Le azioni possono essere sostanzialmente di due tipi: penalizzazione ai veicoli inquinanti (EcoPass), o penalizzazione più in generale ai veicoli che impegnano il suolo pubblico in certe aree (Congestion Charge).

Entrambe le imposizioni hanno pro e contro, e possono essere disegnate bene o male; cerco qui di analizzare quali siano i pro ed i contro per ciascuna delle due.

EcoPass (o Pollution Charge)

Lo scopo è quello di penalizzare chi inquina di più.

In passato abbiamo visto applicare un pedaggio crescente in relazione alla classe di inquinamento del veicolo (Euro 0,1,2,3, …).

Se da una parte questo pedaggio può avere un senso (chi più inquina, più paga), d’altra parte si rivela essere discriminante verso le categorie meno abbienti, ovverosia verso quelle che non possono permettersi l’acquisto di un’auto più recente e quindi meno inquinante.

In aggiunta la categoria Euro non è proporzionale alle emissioni totali del veicolo, bensi alle emissioni percentuali.

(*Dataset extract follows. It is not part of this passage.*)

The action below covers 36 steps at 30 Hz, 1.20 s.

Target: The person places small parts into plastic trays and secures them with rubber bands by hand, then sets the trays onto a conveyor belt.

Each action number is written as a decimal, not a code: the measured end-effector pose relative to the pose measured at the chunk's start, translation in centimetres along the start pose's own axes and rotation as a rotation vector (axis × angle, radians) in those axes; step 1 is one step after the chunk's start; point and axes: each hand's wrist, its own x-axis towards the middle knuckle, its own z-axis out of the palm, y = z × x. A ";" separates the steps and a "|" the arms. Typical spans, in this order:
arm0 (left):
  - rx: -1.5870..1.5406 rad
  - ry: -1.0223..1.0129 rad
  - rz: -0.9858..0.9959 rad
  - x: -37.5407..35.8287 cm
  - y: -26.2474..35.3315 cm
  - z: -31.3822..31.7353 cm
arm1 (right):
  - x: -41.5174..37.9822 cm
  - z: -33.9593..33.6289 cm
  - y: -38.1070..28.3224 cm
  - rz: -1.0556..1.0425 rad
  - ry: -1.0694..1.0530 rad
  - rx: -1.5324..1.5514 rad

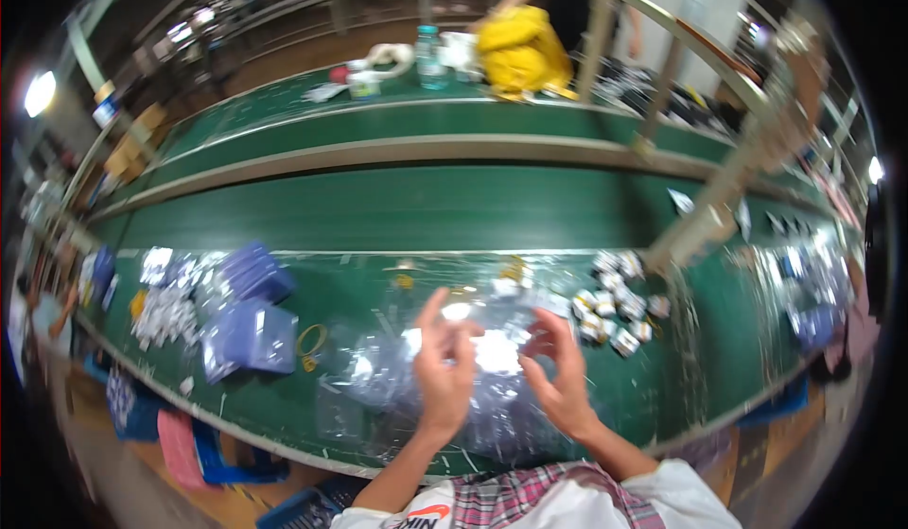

Questo significa che due veicoli, uno con motore di 900 cc ed uno con un motore di 6000 cc possono avere entrambi la medesima certificazione Euro 5, ma risulta evidente che quella con il motore più grosso per forza di cose consuma di più e di conseguenza inquina di più.

In sostanza l’EcoPass, per essere più equo dovrebbe essere come minimo linearmente crescente in relazione alla potenza del motore, e possibilmente dovrebbe crescere anche più che linearmente, per disincentivare l’utilizzo di veicoli troppo inquinanti (e non far passare il messaggio che chi ha più soldi può permettersi di inquinare).

Congestion Charge

L’obiettivo è principalmente quello di evitare l’intasamento dei centri abitati, così riducendo l’inquinamento e favorendo la circolazione dei mezzi pubblici.

D’altra parte occorre tenere conto che una vera congestion charge penalizza anche i veicoli non inquinanti, come quelli elettrici e quelli a gas.

Il problema è che questo tipo di imposizione tende a penalizzare i più poveri a favore dei più ricchi, se l’importo è sostanzialmente indipendente dal tipo di veicolo.

Mentre 1 Euro al giorno (~220€/anno) per un operaio rappresenta una parte significativa di uno stipendio, un importo anche cinque volte superiore (~1100€/anno) può non essere particolarmente penalizzante per gli stipendi alti, soprattutto se il costo viene assorbito dall’azienda.

Una congestion charge equa dovrebbe quindi essere in qualche modo legata al reddito della persona e crescente in modo più che lineare.